> **What is expected**
Once the images are set aside, output the listing exactly as it stands.

* * * * * * * * *

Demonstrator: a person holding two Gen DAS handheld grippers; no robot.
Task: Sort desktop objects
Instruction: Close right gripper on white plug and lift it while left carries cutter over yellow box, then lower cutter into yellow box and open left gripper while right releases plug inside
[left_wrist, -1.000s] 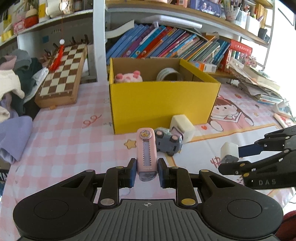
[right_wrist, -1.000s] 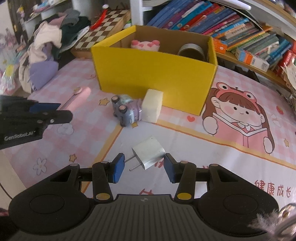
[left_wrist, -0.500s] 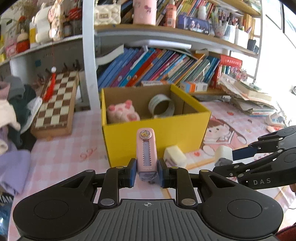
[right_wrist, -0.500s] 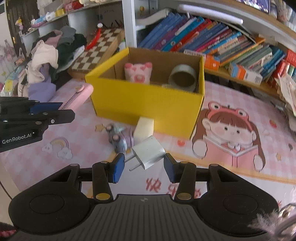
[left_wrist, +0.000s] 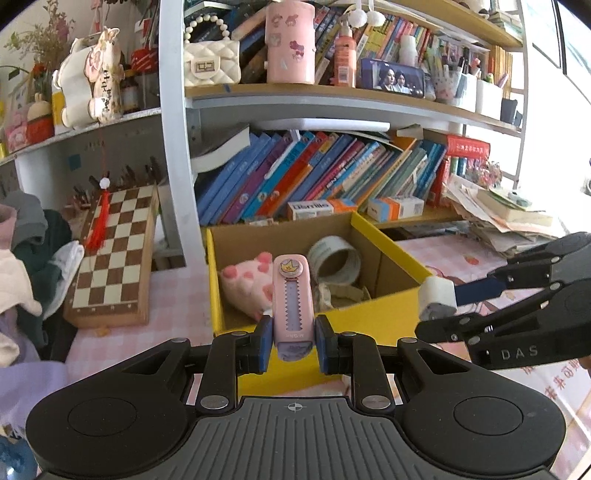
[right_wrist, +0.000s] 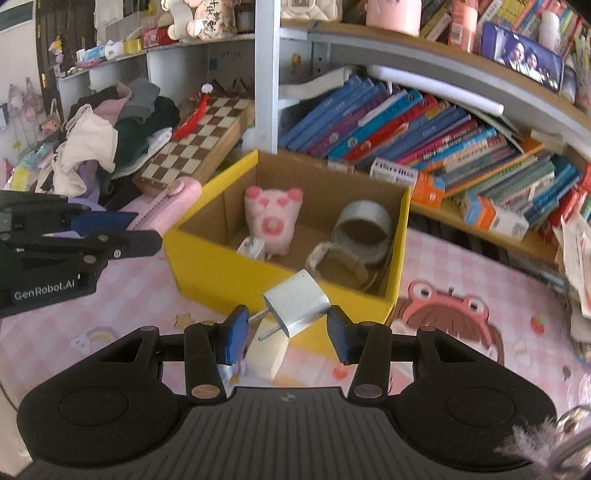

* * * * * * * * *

> **Result of the task**
Demonstrator: a person holding two Gen DAS handheld grippers; no robot.
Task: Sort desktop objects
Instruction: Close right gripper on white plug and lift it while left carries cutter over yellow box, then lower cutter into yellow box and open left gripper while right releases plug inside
[left_wrist, -1.000s] 
[right_wrist, -1.000s] 
[left_wrist, -0.500s] 
[right_wrist, -0.500s] 
[left_wrist, +0.000s] 
[right_wrist, +0.000s] 

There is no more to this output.